[Stored entries]
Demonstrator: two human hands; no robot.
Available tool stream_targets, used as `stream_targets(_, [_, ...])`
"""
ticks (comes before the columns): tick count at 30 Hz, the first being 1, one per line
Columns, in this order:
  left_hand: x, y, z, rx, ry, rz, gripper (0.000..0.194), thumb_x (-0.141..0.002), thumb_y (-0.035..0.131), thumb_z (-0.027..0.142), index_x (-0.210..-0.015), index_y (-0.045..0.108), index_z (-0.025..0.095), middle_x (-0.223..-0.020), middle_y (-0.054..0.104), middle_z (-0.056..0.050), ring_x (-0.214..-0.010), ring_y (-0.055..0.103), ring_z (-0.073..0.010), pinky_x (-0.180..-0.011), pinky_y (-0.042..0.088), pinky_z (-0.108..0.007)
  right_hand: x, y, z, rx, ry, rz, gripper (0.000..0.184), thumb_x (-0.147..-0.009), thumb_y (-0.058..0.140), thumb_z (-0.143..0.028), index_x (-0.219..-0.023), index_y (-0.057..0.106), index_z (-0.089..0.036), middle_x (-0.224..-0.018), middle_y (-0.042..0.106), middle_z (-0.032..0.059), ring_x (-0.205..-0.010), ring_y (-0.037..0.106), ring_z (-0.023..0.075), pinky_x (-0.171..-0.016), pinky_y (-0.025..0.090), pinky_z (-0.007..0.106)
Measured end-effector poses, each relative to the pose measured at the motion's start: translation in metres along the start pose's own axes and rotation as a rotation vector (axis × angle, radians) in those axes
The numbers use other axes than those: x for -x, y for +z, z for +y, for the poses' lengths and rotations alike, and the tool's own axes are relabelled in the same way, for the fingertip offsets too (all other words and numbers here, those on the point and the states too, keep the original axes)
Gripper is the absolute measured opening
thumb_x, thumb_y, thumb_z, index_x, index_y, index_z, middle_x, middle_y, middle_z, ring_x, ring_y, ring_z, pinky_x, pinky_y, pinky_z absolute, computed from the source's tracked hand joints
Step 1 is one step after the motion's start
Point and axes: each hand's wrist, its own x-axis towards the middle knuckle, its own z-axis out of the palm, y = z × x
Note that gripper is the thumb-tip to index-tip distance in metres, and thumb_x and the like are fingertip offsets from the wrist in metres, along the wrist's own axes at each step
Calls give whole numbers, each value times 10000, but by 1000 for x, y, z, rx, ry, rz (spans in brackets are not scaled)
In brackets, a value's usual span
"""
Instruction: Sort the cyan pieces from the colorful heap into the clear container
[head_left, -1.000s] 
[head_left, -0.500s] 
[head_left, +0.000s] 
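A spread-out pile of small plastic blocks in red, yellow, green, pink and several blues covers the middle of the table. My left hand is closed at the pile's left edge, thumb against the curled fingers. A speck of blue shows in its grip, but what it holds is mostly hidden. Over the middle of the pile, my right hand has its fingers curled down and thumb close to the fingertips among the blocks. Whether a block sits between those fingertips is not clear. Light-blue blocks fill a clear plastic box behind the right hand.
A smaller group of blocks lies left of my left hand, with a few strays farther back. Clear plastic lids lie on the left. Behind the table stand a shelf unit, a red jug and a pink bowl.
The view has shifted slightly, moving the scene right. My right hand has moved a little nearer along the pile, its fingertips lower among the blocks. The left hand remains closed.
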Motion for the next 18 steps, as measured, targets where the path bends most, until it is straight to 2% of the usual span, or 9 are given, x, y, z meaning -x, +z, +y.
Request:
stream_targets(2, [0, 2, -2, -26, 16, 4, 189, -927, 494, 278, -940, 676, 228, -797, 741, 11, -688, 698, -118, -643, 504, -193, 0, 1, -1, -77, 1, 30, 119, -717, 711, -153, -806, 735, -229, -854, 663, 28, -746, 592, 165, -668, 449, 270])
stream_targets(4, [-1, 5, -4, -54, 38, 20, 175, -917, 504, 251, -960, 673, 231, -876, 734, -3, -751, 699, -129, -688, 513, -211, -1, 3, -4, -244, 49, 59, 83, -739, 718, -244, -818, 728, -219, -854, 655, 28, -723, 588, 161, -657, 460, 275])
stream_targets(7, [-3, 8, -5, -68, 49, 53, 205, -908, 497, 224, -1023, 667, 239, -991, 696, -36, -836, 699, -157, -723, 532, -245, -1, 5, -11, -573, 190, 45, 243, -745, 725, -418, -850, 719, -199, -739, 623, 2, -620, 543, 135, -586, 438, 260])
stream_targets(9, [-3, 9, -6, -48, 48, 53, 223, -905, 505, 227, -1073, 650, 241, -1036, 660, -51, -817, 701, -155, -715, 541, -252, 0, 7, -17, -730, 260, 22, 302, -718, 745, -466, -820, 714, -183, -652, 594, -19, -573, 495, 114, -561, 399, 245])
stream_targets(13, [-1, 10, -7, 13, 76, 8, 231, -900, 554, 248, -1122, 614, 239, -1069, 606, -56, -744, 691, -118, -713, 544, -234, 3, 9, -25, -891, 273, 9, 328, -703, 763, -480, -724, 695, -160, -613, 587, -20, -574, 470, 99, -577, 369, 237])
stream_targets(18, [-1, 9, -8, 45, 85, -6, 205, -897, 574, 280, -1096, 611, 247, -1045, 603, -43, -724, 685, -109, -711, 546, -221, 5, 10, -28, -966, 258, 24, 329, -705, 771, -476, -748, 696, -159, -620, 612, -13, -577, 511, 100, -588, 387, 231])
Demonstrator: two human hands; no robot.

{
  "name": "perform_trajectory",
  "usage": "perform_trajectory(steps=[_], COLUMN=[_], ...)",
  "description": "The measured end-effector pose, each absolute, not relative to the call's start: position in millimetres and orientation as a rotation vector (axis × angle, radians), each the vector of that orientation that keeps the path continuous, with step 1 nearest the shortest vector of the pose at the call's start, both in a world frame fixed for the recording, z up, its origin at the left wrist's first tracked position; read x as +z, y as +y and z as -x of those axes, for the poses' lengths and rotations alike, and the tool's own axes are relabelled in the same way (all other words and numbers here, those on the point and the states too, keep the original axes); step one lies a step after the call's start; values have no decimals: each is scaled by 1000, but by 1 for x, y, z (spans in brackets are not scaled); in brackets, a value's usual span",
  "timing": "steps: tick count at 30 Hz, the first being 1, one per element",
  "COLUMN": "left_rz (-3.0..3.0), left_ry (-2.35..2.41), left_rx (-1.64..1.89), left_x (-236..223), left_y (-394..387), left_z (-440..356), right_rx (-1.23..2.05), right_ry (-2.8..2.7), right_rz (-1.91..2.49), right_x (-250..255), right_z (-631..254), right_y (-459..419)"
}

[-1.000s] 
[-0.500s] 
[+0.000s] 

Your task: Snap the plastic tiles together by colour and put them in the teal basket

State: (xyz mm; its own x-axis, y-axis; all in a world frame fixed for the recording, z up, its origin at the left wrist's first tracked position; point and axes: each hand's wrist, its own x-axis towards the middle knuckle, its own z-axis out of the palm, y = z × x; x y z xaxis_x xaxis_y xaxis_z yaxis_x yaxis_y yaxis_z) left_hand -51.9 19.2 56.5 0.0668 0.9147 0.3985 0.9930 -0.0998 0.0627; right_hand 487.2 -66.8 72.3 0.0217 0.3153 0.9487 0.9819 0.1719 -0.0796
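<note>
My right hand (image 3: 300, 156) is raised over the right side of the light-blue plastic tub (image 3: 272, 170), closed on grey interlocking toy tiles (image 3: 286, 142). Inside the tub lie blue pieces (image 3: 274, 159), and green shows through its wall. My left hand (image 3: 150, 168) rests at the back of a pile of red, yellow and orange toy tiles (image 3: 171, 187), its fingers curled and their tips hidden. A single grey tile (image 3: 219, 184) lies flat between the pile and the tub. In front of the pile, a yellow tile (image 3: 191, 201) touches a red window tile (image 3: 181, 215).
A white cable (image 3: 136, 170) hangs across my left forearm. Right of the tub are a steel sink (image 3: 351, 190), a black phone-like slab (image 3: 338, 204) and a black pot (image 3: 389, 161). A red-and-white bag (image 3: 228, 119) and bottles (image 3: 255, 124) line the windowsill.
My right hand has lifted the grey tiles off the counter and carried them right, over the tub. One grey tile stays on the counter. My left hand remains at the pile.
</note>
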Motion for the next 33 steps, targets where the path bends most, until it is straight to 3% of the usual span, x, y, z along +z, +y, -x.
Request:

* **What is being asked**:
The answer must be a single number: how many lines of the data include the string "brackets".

* **Solution below**:
3